Full Circle Communities plans to renovate the former Larkin Center, built in 1912 as an orphanage, into apartments for people with disabilities, said Marc Mylott, director of community development.
“It is a good project,” Councilman Terry Gavin said.
The Larkin Center building has been added to the National Register of Historic Places but has been vacant since 2013, Mylott said. All restoration and rehabilitation work must conform to historic rehabilitation standards established by the U.S. Department of Interior, he said. When completed, the building will have a community room, fitness center, library/study room, computer lab, laundry, storage and office space for the Association for Individual Development (AID), he said.

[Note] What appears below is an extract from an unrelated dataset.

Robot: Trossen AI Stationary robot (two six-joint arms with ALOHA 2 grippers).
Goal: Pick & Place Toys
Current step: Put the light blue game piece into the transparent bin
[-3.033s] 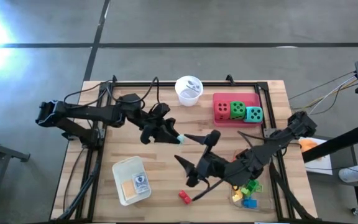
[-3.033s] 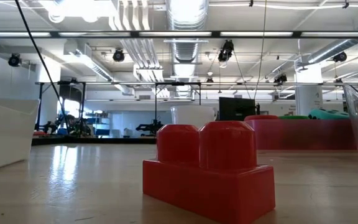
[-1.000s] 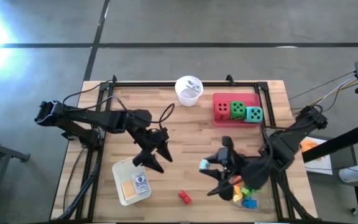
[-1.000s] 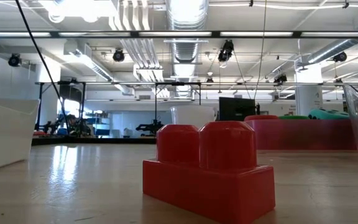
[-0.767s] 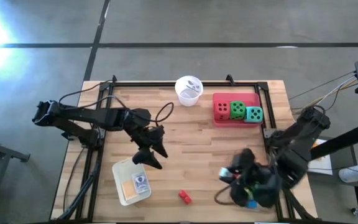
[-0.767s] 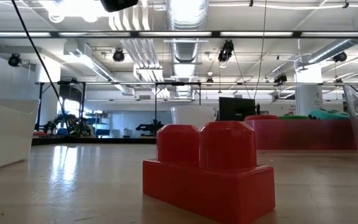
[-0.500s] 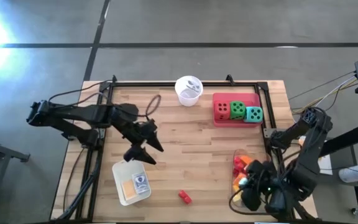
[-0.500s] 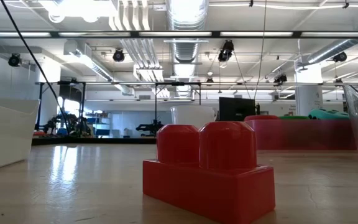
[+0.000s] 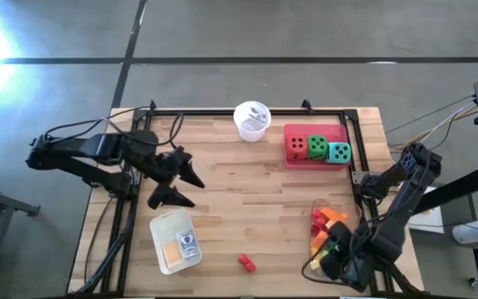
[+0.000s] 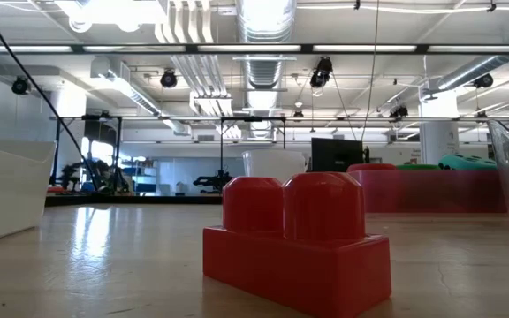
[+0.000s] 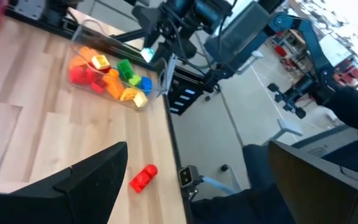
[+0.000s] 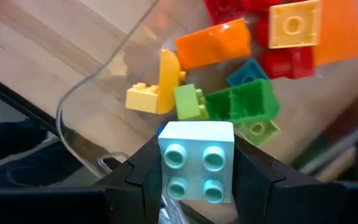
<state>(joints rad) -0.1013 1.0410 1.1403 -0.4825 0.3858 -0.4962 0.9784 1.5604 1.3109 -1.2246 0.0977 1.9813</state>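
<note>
Right gripper (image 12: 196,180) clenched on a pale blue four-stud plastic brick (image 12: 196,160), poised just above the clear plastic tray (image 12: 98,81) of mixed bricks, ready for dropping; left gripper (image 9: 175,178) spread wide, waiting well apart

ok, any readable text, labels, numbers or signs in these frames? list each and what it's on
No readable words or numbers in any view.
Card in the white tray: dark printed mark, too small to read.
Red, green and teal dice in the pink tray: dots only, count unclear.
Light blue brick in the right gripper: plain studs, no lettering.
</note>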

AID, based in Aurora with an office in Elgin, will have a full-time resident coordinator on site to help develop programs helping residents with things like financial counseling, tax preparation and connections to first-time home buyer programs for working families, officials said.
Redeveloping the center lets local residents with disabilities remain in the neighborhoods they know and love, Lindsey Haines, Full Circle’s vice president for real estate development, said earlier this month at an Elgin Planning and Zoning Commission hearing earlier this month.
“It’s amazing what a doorway that is wide enough, an elevator and accessible bathroom can do to change a person’s life,” Haines said at the time. “It’s so important because 94 percent of housing in Elgin was built before ADA (Americans with Disabilities Act) requirements and have limited” features for the disabled.
AID has 500 clients waiting for the right housing options, she said.
The project’s affordable housing units are available for people earning 30, 50 or 60 percent of the area median income, Mylott said.
“The rental market is tight in Elgin,” Haines said at the commission meeting. “It’s a squeeze on young families and those who are just starting out and want to live near the downtown. We know demand for housing is on the rise, but production isn’t keeping pace. West Elgin is growing in population, but only a 1.2 percent increase in units have been made available in the market area since 2010. Meanwhile, rents have increased by more than 10 percent in the last five years.”
Supporters and opponents attended the commission meeting, where concerns about parking, traffic, property values and the cost of city services were raised. One neighbor, Richard Sanders, obtained police reports from Carol Stream and McHenry, where Full Circle has properties. Carol Stream police responded to between 200 and 300 calls at the facility, he said at the meeting.
“Is the city ready to put that kind of additional demand on those who provide first responder services?” Sanders said.
Elgin council members heard from AID and Fox River Valley Initiative representatives at Wednesday’s meeting. No one opposing the project spoke at the council meeting.
Construction is expected to start this summer, Full Circle representatives said.